- Born: Barbara J. Culliton Buffalo, New York, US
- Education: Vassar College
- Occupations: Editor and science journalist
- Employer(s): Science Nature Genome News Network

= Barbara Culliton =

American science journalist and editor

Barbara J. Culliton is an American science journalist, editor, and college professor. She was previously the news editor at Science, and deputy editor of Nature.

== Early life ==
Culliton was the daughter of Richard J. Culliton who was in the insurance business in Buffalo, New York. She attended the Buffalo Seminary. She then graduated from Vassar College.

== Career ==
Culliton was a reporter and news editor at Science for eighteen years. In 1991, she became the deputy editor of Nature. While there, she started Nature Genetics in 1992, Nature Structural Biology in 1994, and Nature Medicine in 1995. She was the editor-in-chief of Nature Medicine. She also served as the Washington Bureau Chief for Nature Publishing, Inc.
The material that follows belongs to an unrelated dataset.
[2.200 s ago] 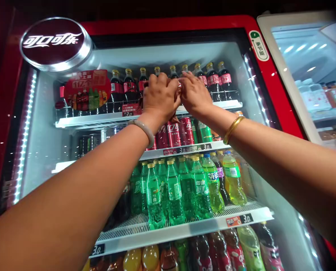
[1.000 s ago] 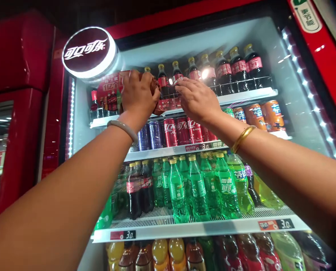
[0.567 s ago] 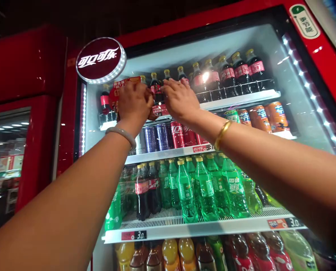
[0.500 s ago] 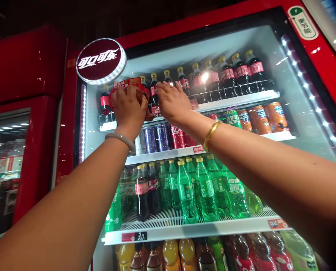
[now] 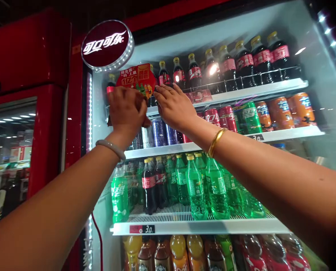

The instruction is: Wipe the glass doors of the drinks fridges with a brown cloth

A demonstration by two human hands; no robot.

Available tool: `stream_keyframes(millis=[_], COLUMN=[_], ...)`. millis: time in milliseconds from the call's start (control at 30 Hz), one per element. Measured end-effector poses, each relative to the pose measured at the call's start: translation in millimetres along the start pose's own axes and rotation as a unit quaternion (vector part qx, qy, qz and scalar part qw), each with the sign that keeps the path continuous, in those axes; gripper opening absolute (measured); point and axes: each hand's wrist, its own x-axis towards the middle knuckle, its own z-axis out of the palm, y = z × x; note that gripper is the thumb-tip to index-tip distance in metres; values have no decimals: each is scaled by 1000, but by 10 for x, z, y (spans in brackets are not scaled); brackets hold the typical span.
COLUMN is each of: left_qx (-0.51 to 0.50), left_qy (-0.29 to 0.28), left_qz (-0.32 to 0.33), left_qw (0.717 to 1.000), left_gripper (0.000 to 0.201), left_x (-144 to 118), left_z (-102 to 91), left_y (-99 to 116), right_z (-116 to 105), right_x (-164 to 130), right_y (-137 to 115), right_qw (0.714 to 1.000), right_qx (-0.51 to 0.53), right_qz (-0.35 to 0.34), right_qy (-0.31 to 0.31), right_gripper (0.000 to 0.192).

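Since half a second ago both hands have moved a little to the left along the top shelf [image 5: 249, 91], and the red promotional sign [image 5: 136, 78] now shows almost whole above the fingers, where before the left hand covered much of it. It seems the sign is being shifted toward the left end of the shelf and is now close to its place, near the left wall of the cooler.

The left hand [image 5: 127, 111] is closed around the lower edge of the sign, fingers curled, with a pale bracelet [image 5: 110, 147] on the wrist. The right hand [image 5: 174, 106] lies just beside it with fingers extended and flat, the fingertips touching the right lower edge of the sign; whether it pinches anything cannot be told. A gold bangle [image 5: 216, 141] sits on that wrist.

The sign is a flat card, rounded in outline, red with yellow and white characters and small pictures of bottles. It stands upright at the front of the top shelf, before the dark cola bottles [image 5: 243, 62], under the round lit logo [image 5: 107, 44]. Below are cans [image 5: 160, 132], then green bottles [image 5: 196, 188].
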Motion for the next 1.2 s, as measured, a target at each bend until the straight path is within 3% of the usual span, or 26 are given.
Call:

She taught science writing at Johns Hopkins University from 1990 to 1998 as the Times Mirror Visiting Professor.' She previously held lectureships in journalist or science policy at the California Institute of Technology, Duke University, Stanford University, Vassar College, and Yale University.

In 1999, Culliton was the founding editor-in-chief of the online magazine Genome News Network. It was later taken over by the Center for the Advancement of Genomics. In 2005, she became the deputy editor of Health Affairs. In 2015, she was the editor of chief of the Journal of Investigative Medicine. In 2018, Culliton became a scholar in residence in the College of Communication and Information at Florida State University.

Culliton is a fellow of the Council for the Advancement of Science Writing (CASW) and a member of the National Academy of Medicine and the Institute of Medicine/National Academy of Sciences. She was the president of CASW and the National Association of Science Writers. She was also a member of the governing council of the Institute of Medicine. She served on the board of advisors of the Geisel School of Medicine at Dartmouth College and the Institute of Human Virology at the University of Maryland, Baltimore.

== Personal life ==
Culliton married Wallace K. Waterfall on November 22, 1974. Waterfall was a senior professional associate of the National Academy of Sciences.

She is a member of the Cosmos Club and serves on the Cosmos Club Foundation board. She became an honorary member of Sigma Xi, a scientific research honor society, in 1996. Hahnemann University Medical School gave her an honorary doctor of science degree in 1991.

== Selected publications ==

- ."Sickle Cell Anemia: The Route from Obscurity to Prominence". Science, vol. 178 (October 13, 1972), p. 138–142.
- "The Sloan-Kettering Affair: A Story without a Hero". Science, vol.184, no. 4137 (May 10, 1974), pp. 644–650, DOI: 10.1126/science.184.4137.644
- "Mrs. Lasker's War". Harper's Magazine, vol. 252 (June 1976), p. 60.
- "Recombinant DNA Bills Derailed: Congress Still Trying to Pass a Law". Science, vol. 199 (January 20, 1978), pp. 274–77.
- "The Mystery of the Shroud of Turin Challenges 20th-Century Science". Science, vol. 201, no. 4351 (July 21, 1978), pp. 235–239. DOI: 10.1126/science.201.4352.235
- “Science’s Restive Public.” Daedalus 107, no. 2 (Spring 1978): 147–56.
- "Harvard Researchers Retract Data in Immunology Paper". Science, vol. 234, no. 4789 (November 28, 1986), p. 1069. DOI: 10.1126/science.3535072
- "A Bitter Battle Over Error I". Science, vol. 240 (June 24, 1988), pp . 1720-1723.
- "Can Reason Defeat Unreason?". Nature, vol 351 (13 June 13, 1991), p. 517.
- "Heart Disease: Progress And Promise of "Personalized Medicine". Health Affairs, January 29, 2007.
- "Cancer: Bridging The Gap Between Basic Research And Health Policy". Health Affairs, December 4, 2007.
- "Should FDA Regulate Nanomedicine Differently?" Health Affairs, June 20, 2008.